→ Instructions to follow: Nothing outside the range is wanted. Repeat exactly the lines below from the one with "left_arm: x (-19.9" through the one with "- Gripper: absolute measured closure".

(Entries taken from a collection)
================================

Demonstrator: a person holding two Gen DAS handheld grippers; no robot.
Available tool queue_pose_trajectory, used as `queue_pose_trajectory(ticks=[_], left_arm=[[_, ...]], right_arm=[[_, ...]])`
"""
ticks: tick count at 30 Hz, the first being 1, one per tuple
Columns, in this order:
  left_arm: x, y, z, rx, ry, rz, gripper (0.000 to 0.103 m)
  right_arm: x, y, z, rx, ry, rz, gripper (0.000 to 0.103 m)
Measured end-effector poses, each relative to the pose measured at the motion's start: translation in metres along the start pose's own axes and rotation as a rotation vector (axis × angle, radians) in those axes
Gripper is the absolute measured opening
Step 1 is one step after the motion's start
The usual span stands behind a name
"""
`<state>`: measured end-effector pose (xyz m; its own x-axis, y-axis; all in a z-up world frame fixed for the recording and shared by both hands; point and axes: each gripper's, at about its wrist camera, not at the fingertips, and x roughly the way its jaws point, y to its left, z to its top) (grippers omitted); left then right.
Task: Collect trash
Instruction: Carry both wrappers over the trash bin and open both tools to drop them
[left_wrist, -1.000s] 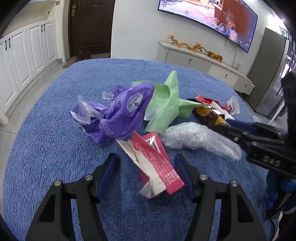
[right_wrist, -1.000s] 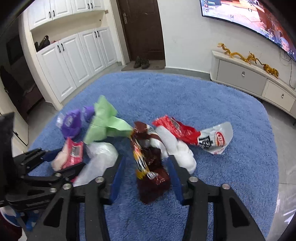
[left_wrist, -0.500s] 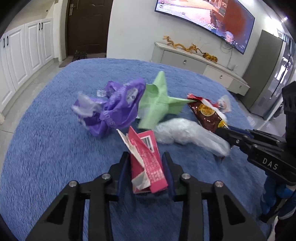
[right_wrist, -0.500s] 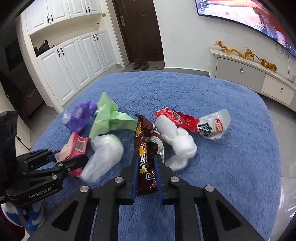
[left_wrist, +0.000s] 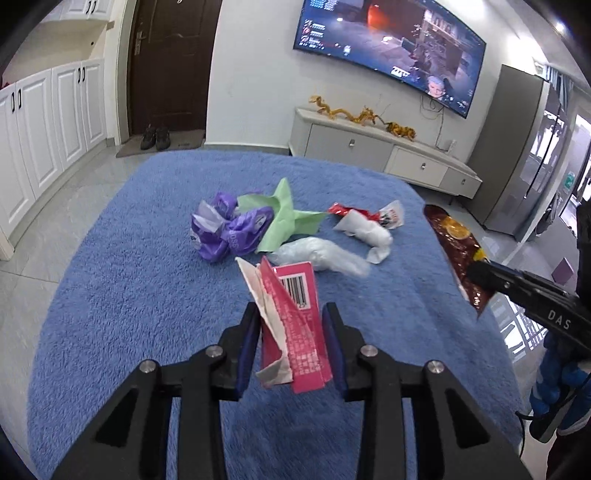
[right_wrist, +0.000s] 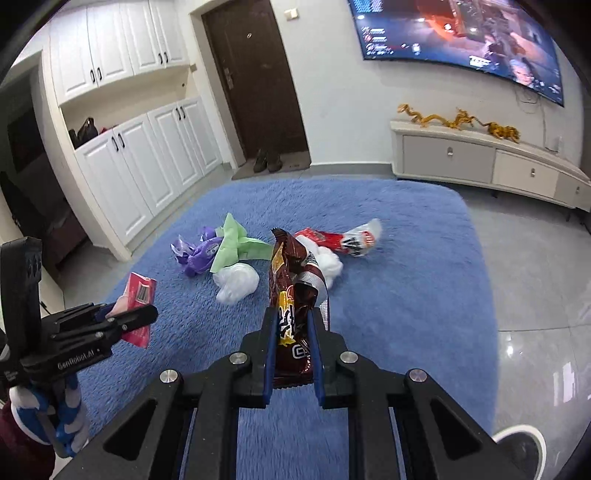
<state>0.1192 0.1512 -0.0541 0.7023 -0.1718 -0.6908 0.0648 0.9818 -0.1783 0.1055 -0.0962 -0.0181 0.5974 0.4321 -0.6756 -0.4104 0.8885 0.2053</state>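
My left gripper (left_wrist: 291, 317) is shut on a torn pink carton (left_wrist: 295, 325) and holds it above the blue rug (left_wrist: 147, 288). My right gripper (right_wrist: 290, 321) is shut on a brown snack wrapper (right_wrist: 291, 291), also lifted off the rug. The brown wrapper also shows at the right of the left wrist view (left_wrist: 458, 254), and the pink carton at the left of the right wrist view (right_wrist: 138, 295). On the rug lie a purple bag (left_wrist: 232, 232), a green paper (left_wrist: 288, 218), a clear plastic bag (left_wrist: 317, 254), a white wad (left_wrist: 365, 230) and a red-and-white wrapper (left_wrist: 369, 212).
White cupboards (right_wrist: 147, 158) line the left wall. A dark door (right_wrist: 258, 81) with shoes (right_wrist: 267, 160) is at the back. A low TV cabinet (right_wrist: 480, 162) stands at the right under a wall screen (right_wrist: 461, 29). Grey tiled floor (right_wrist: 535, 295) surrounds the rug. A white rim (right_wrist: 521, 434) shows bottom right.
Both grippers closed on their items, the left on the pink carton and the right on the brown wrapper, then lifted them up and back from the rug.
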Motion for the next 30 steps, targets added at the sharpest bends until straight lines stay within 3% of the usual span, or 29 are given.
queue_pose_trajectory(ticks=[13, 21, 30], left_arm=[[-0.042, -0.067, 0.004, 0.104, -0.051, -0.085, 0.032], [-0.036, -0.130, 0.010, 0.192, -0.026, -0.174, 0.032], [-0.006, -0.234, 0.007, 0.342, 0.042, -0.294, 0.032]], right_arm=[[-0.103, -0.037, -0.037, 0.087, -0.137, -0.131, 0.015], [-0.160, -0.087, -0.070, 0.187, -0.210, -0.252, 0.015], [-0.202, -0.169, -0.132, 0.395, -0.224, -0.416, 0.015]])
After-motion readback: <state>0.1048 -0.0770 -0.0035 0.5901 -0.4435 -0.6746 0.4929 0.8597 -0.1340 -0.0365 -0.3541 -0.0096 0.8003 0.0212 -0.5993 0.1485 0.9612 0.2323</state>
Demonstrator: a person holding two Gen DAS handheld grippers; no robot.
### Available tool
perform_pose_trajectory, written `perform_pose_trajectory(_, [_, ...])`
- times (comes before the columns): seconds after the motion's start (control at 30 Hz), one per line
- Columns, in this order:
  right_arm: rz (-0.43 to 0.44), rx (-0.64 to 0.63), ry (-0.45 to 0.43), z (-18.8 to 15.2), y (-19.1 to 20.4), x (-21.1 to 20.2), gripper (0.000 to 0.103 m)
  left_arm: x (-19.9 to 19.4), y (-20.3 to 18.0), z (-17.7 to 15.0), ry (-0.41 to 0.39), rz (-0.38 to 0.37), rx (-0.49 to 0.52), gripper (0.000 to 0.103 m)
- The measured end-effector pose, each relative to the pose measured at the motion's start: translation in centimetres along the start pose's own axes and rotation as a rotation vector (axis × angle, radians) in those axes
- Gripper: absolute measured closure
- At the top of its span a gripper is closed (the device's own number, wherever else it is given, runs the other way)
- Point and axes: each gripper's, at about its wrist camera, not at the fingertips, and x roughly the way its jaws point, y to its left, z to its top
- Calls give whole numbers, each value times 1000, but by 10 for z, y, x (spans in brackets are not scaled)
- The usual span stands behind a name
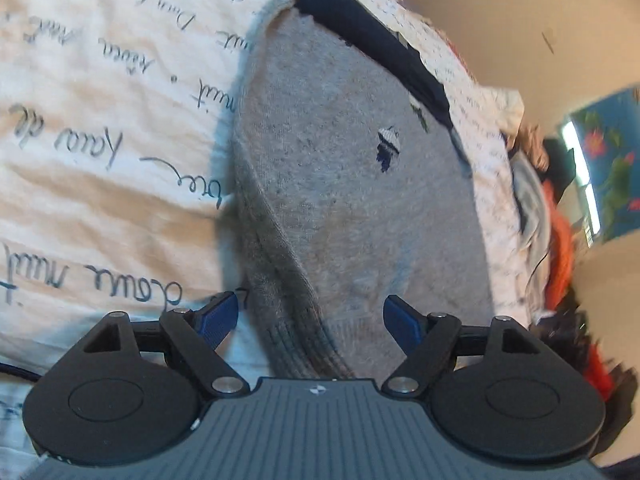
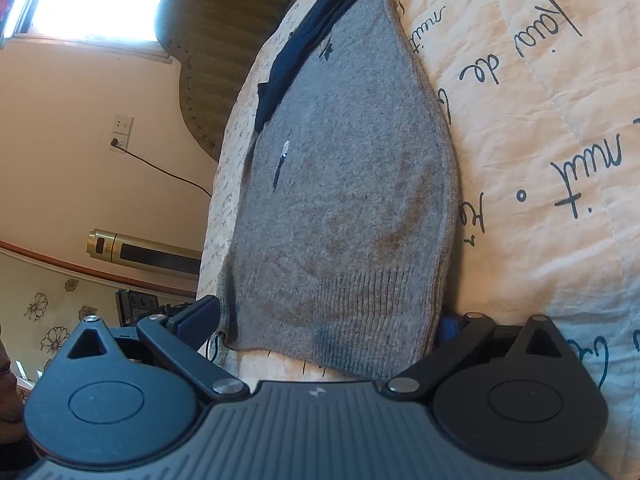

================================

→ Answer area:
  left_arm: x (-19.9 to 19.4), y (-20.3 to 18.0), z (-17.7 to 15.0), ry (-0.41 to 0.39), rz (-0.38 to 0.37), rx (-0.49 to 0.52), gripper (0.000 to 0.103 m)
- The measured end-effector pose, each relative to the pose measured at the motion's start: translation in centimetres along the start pose's own axes and rotation as a rotation vector (axis × angle, radians) in those axes
- Gripper: absolute measured closure

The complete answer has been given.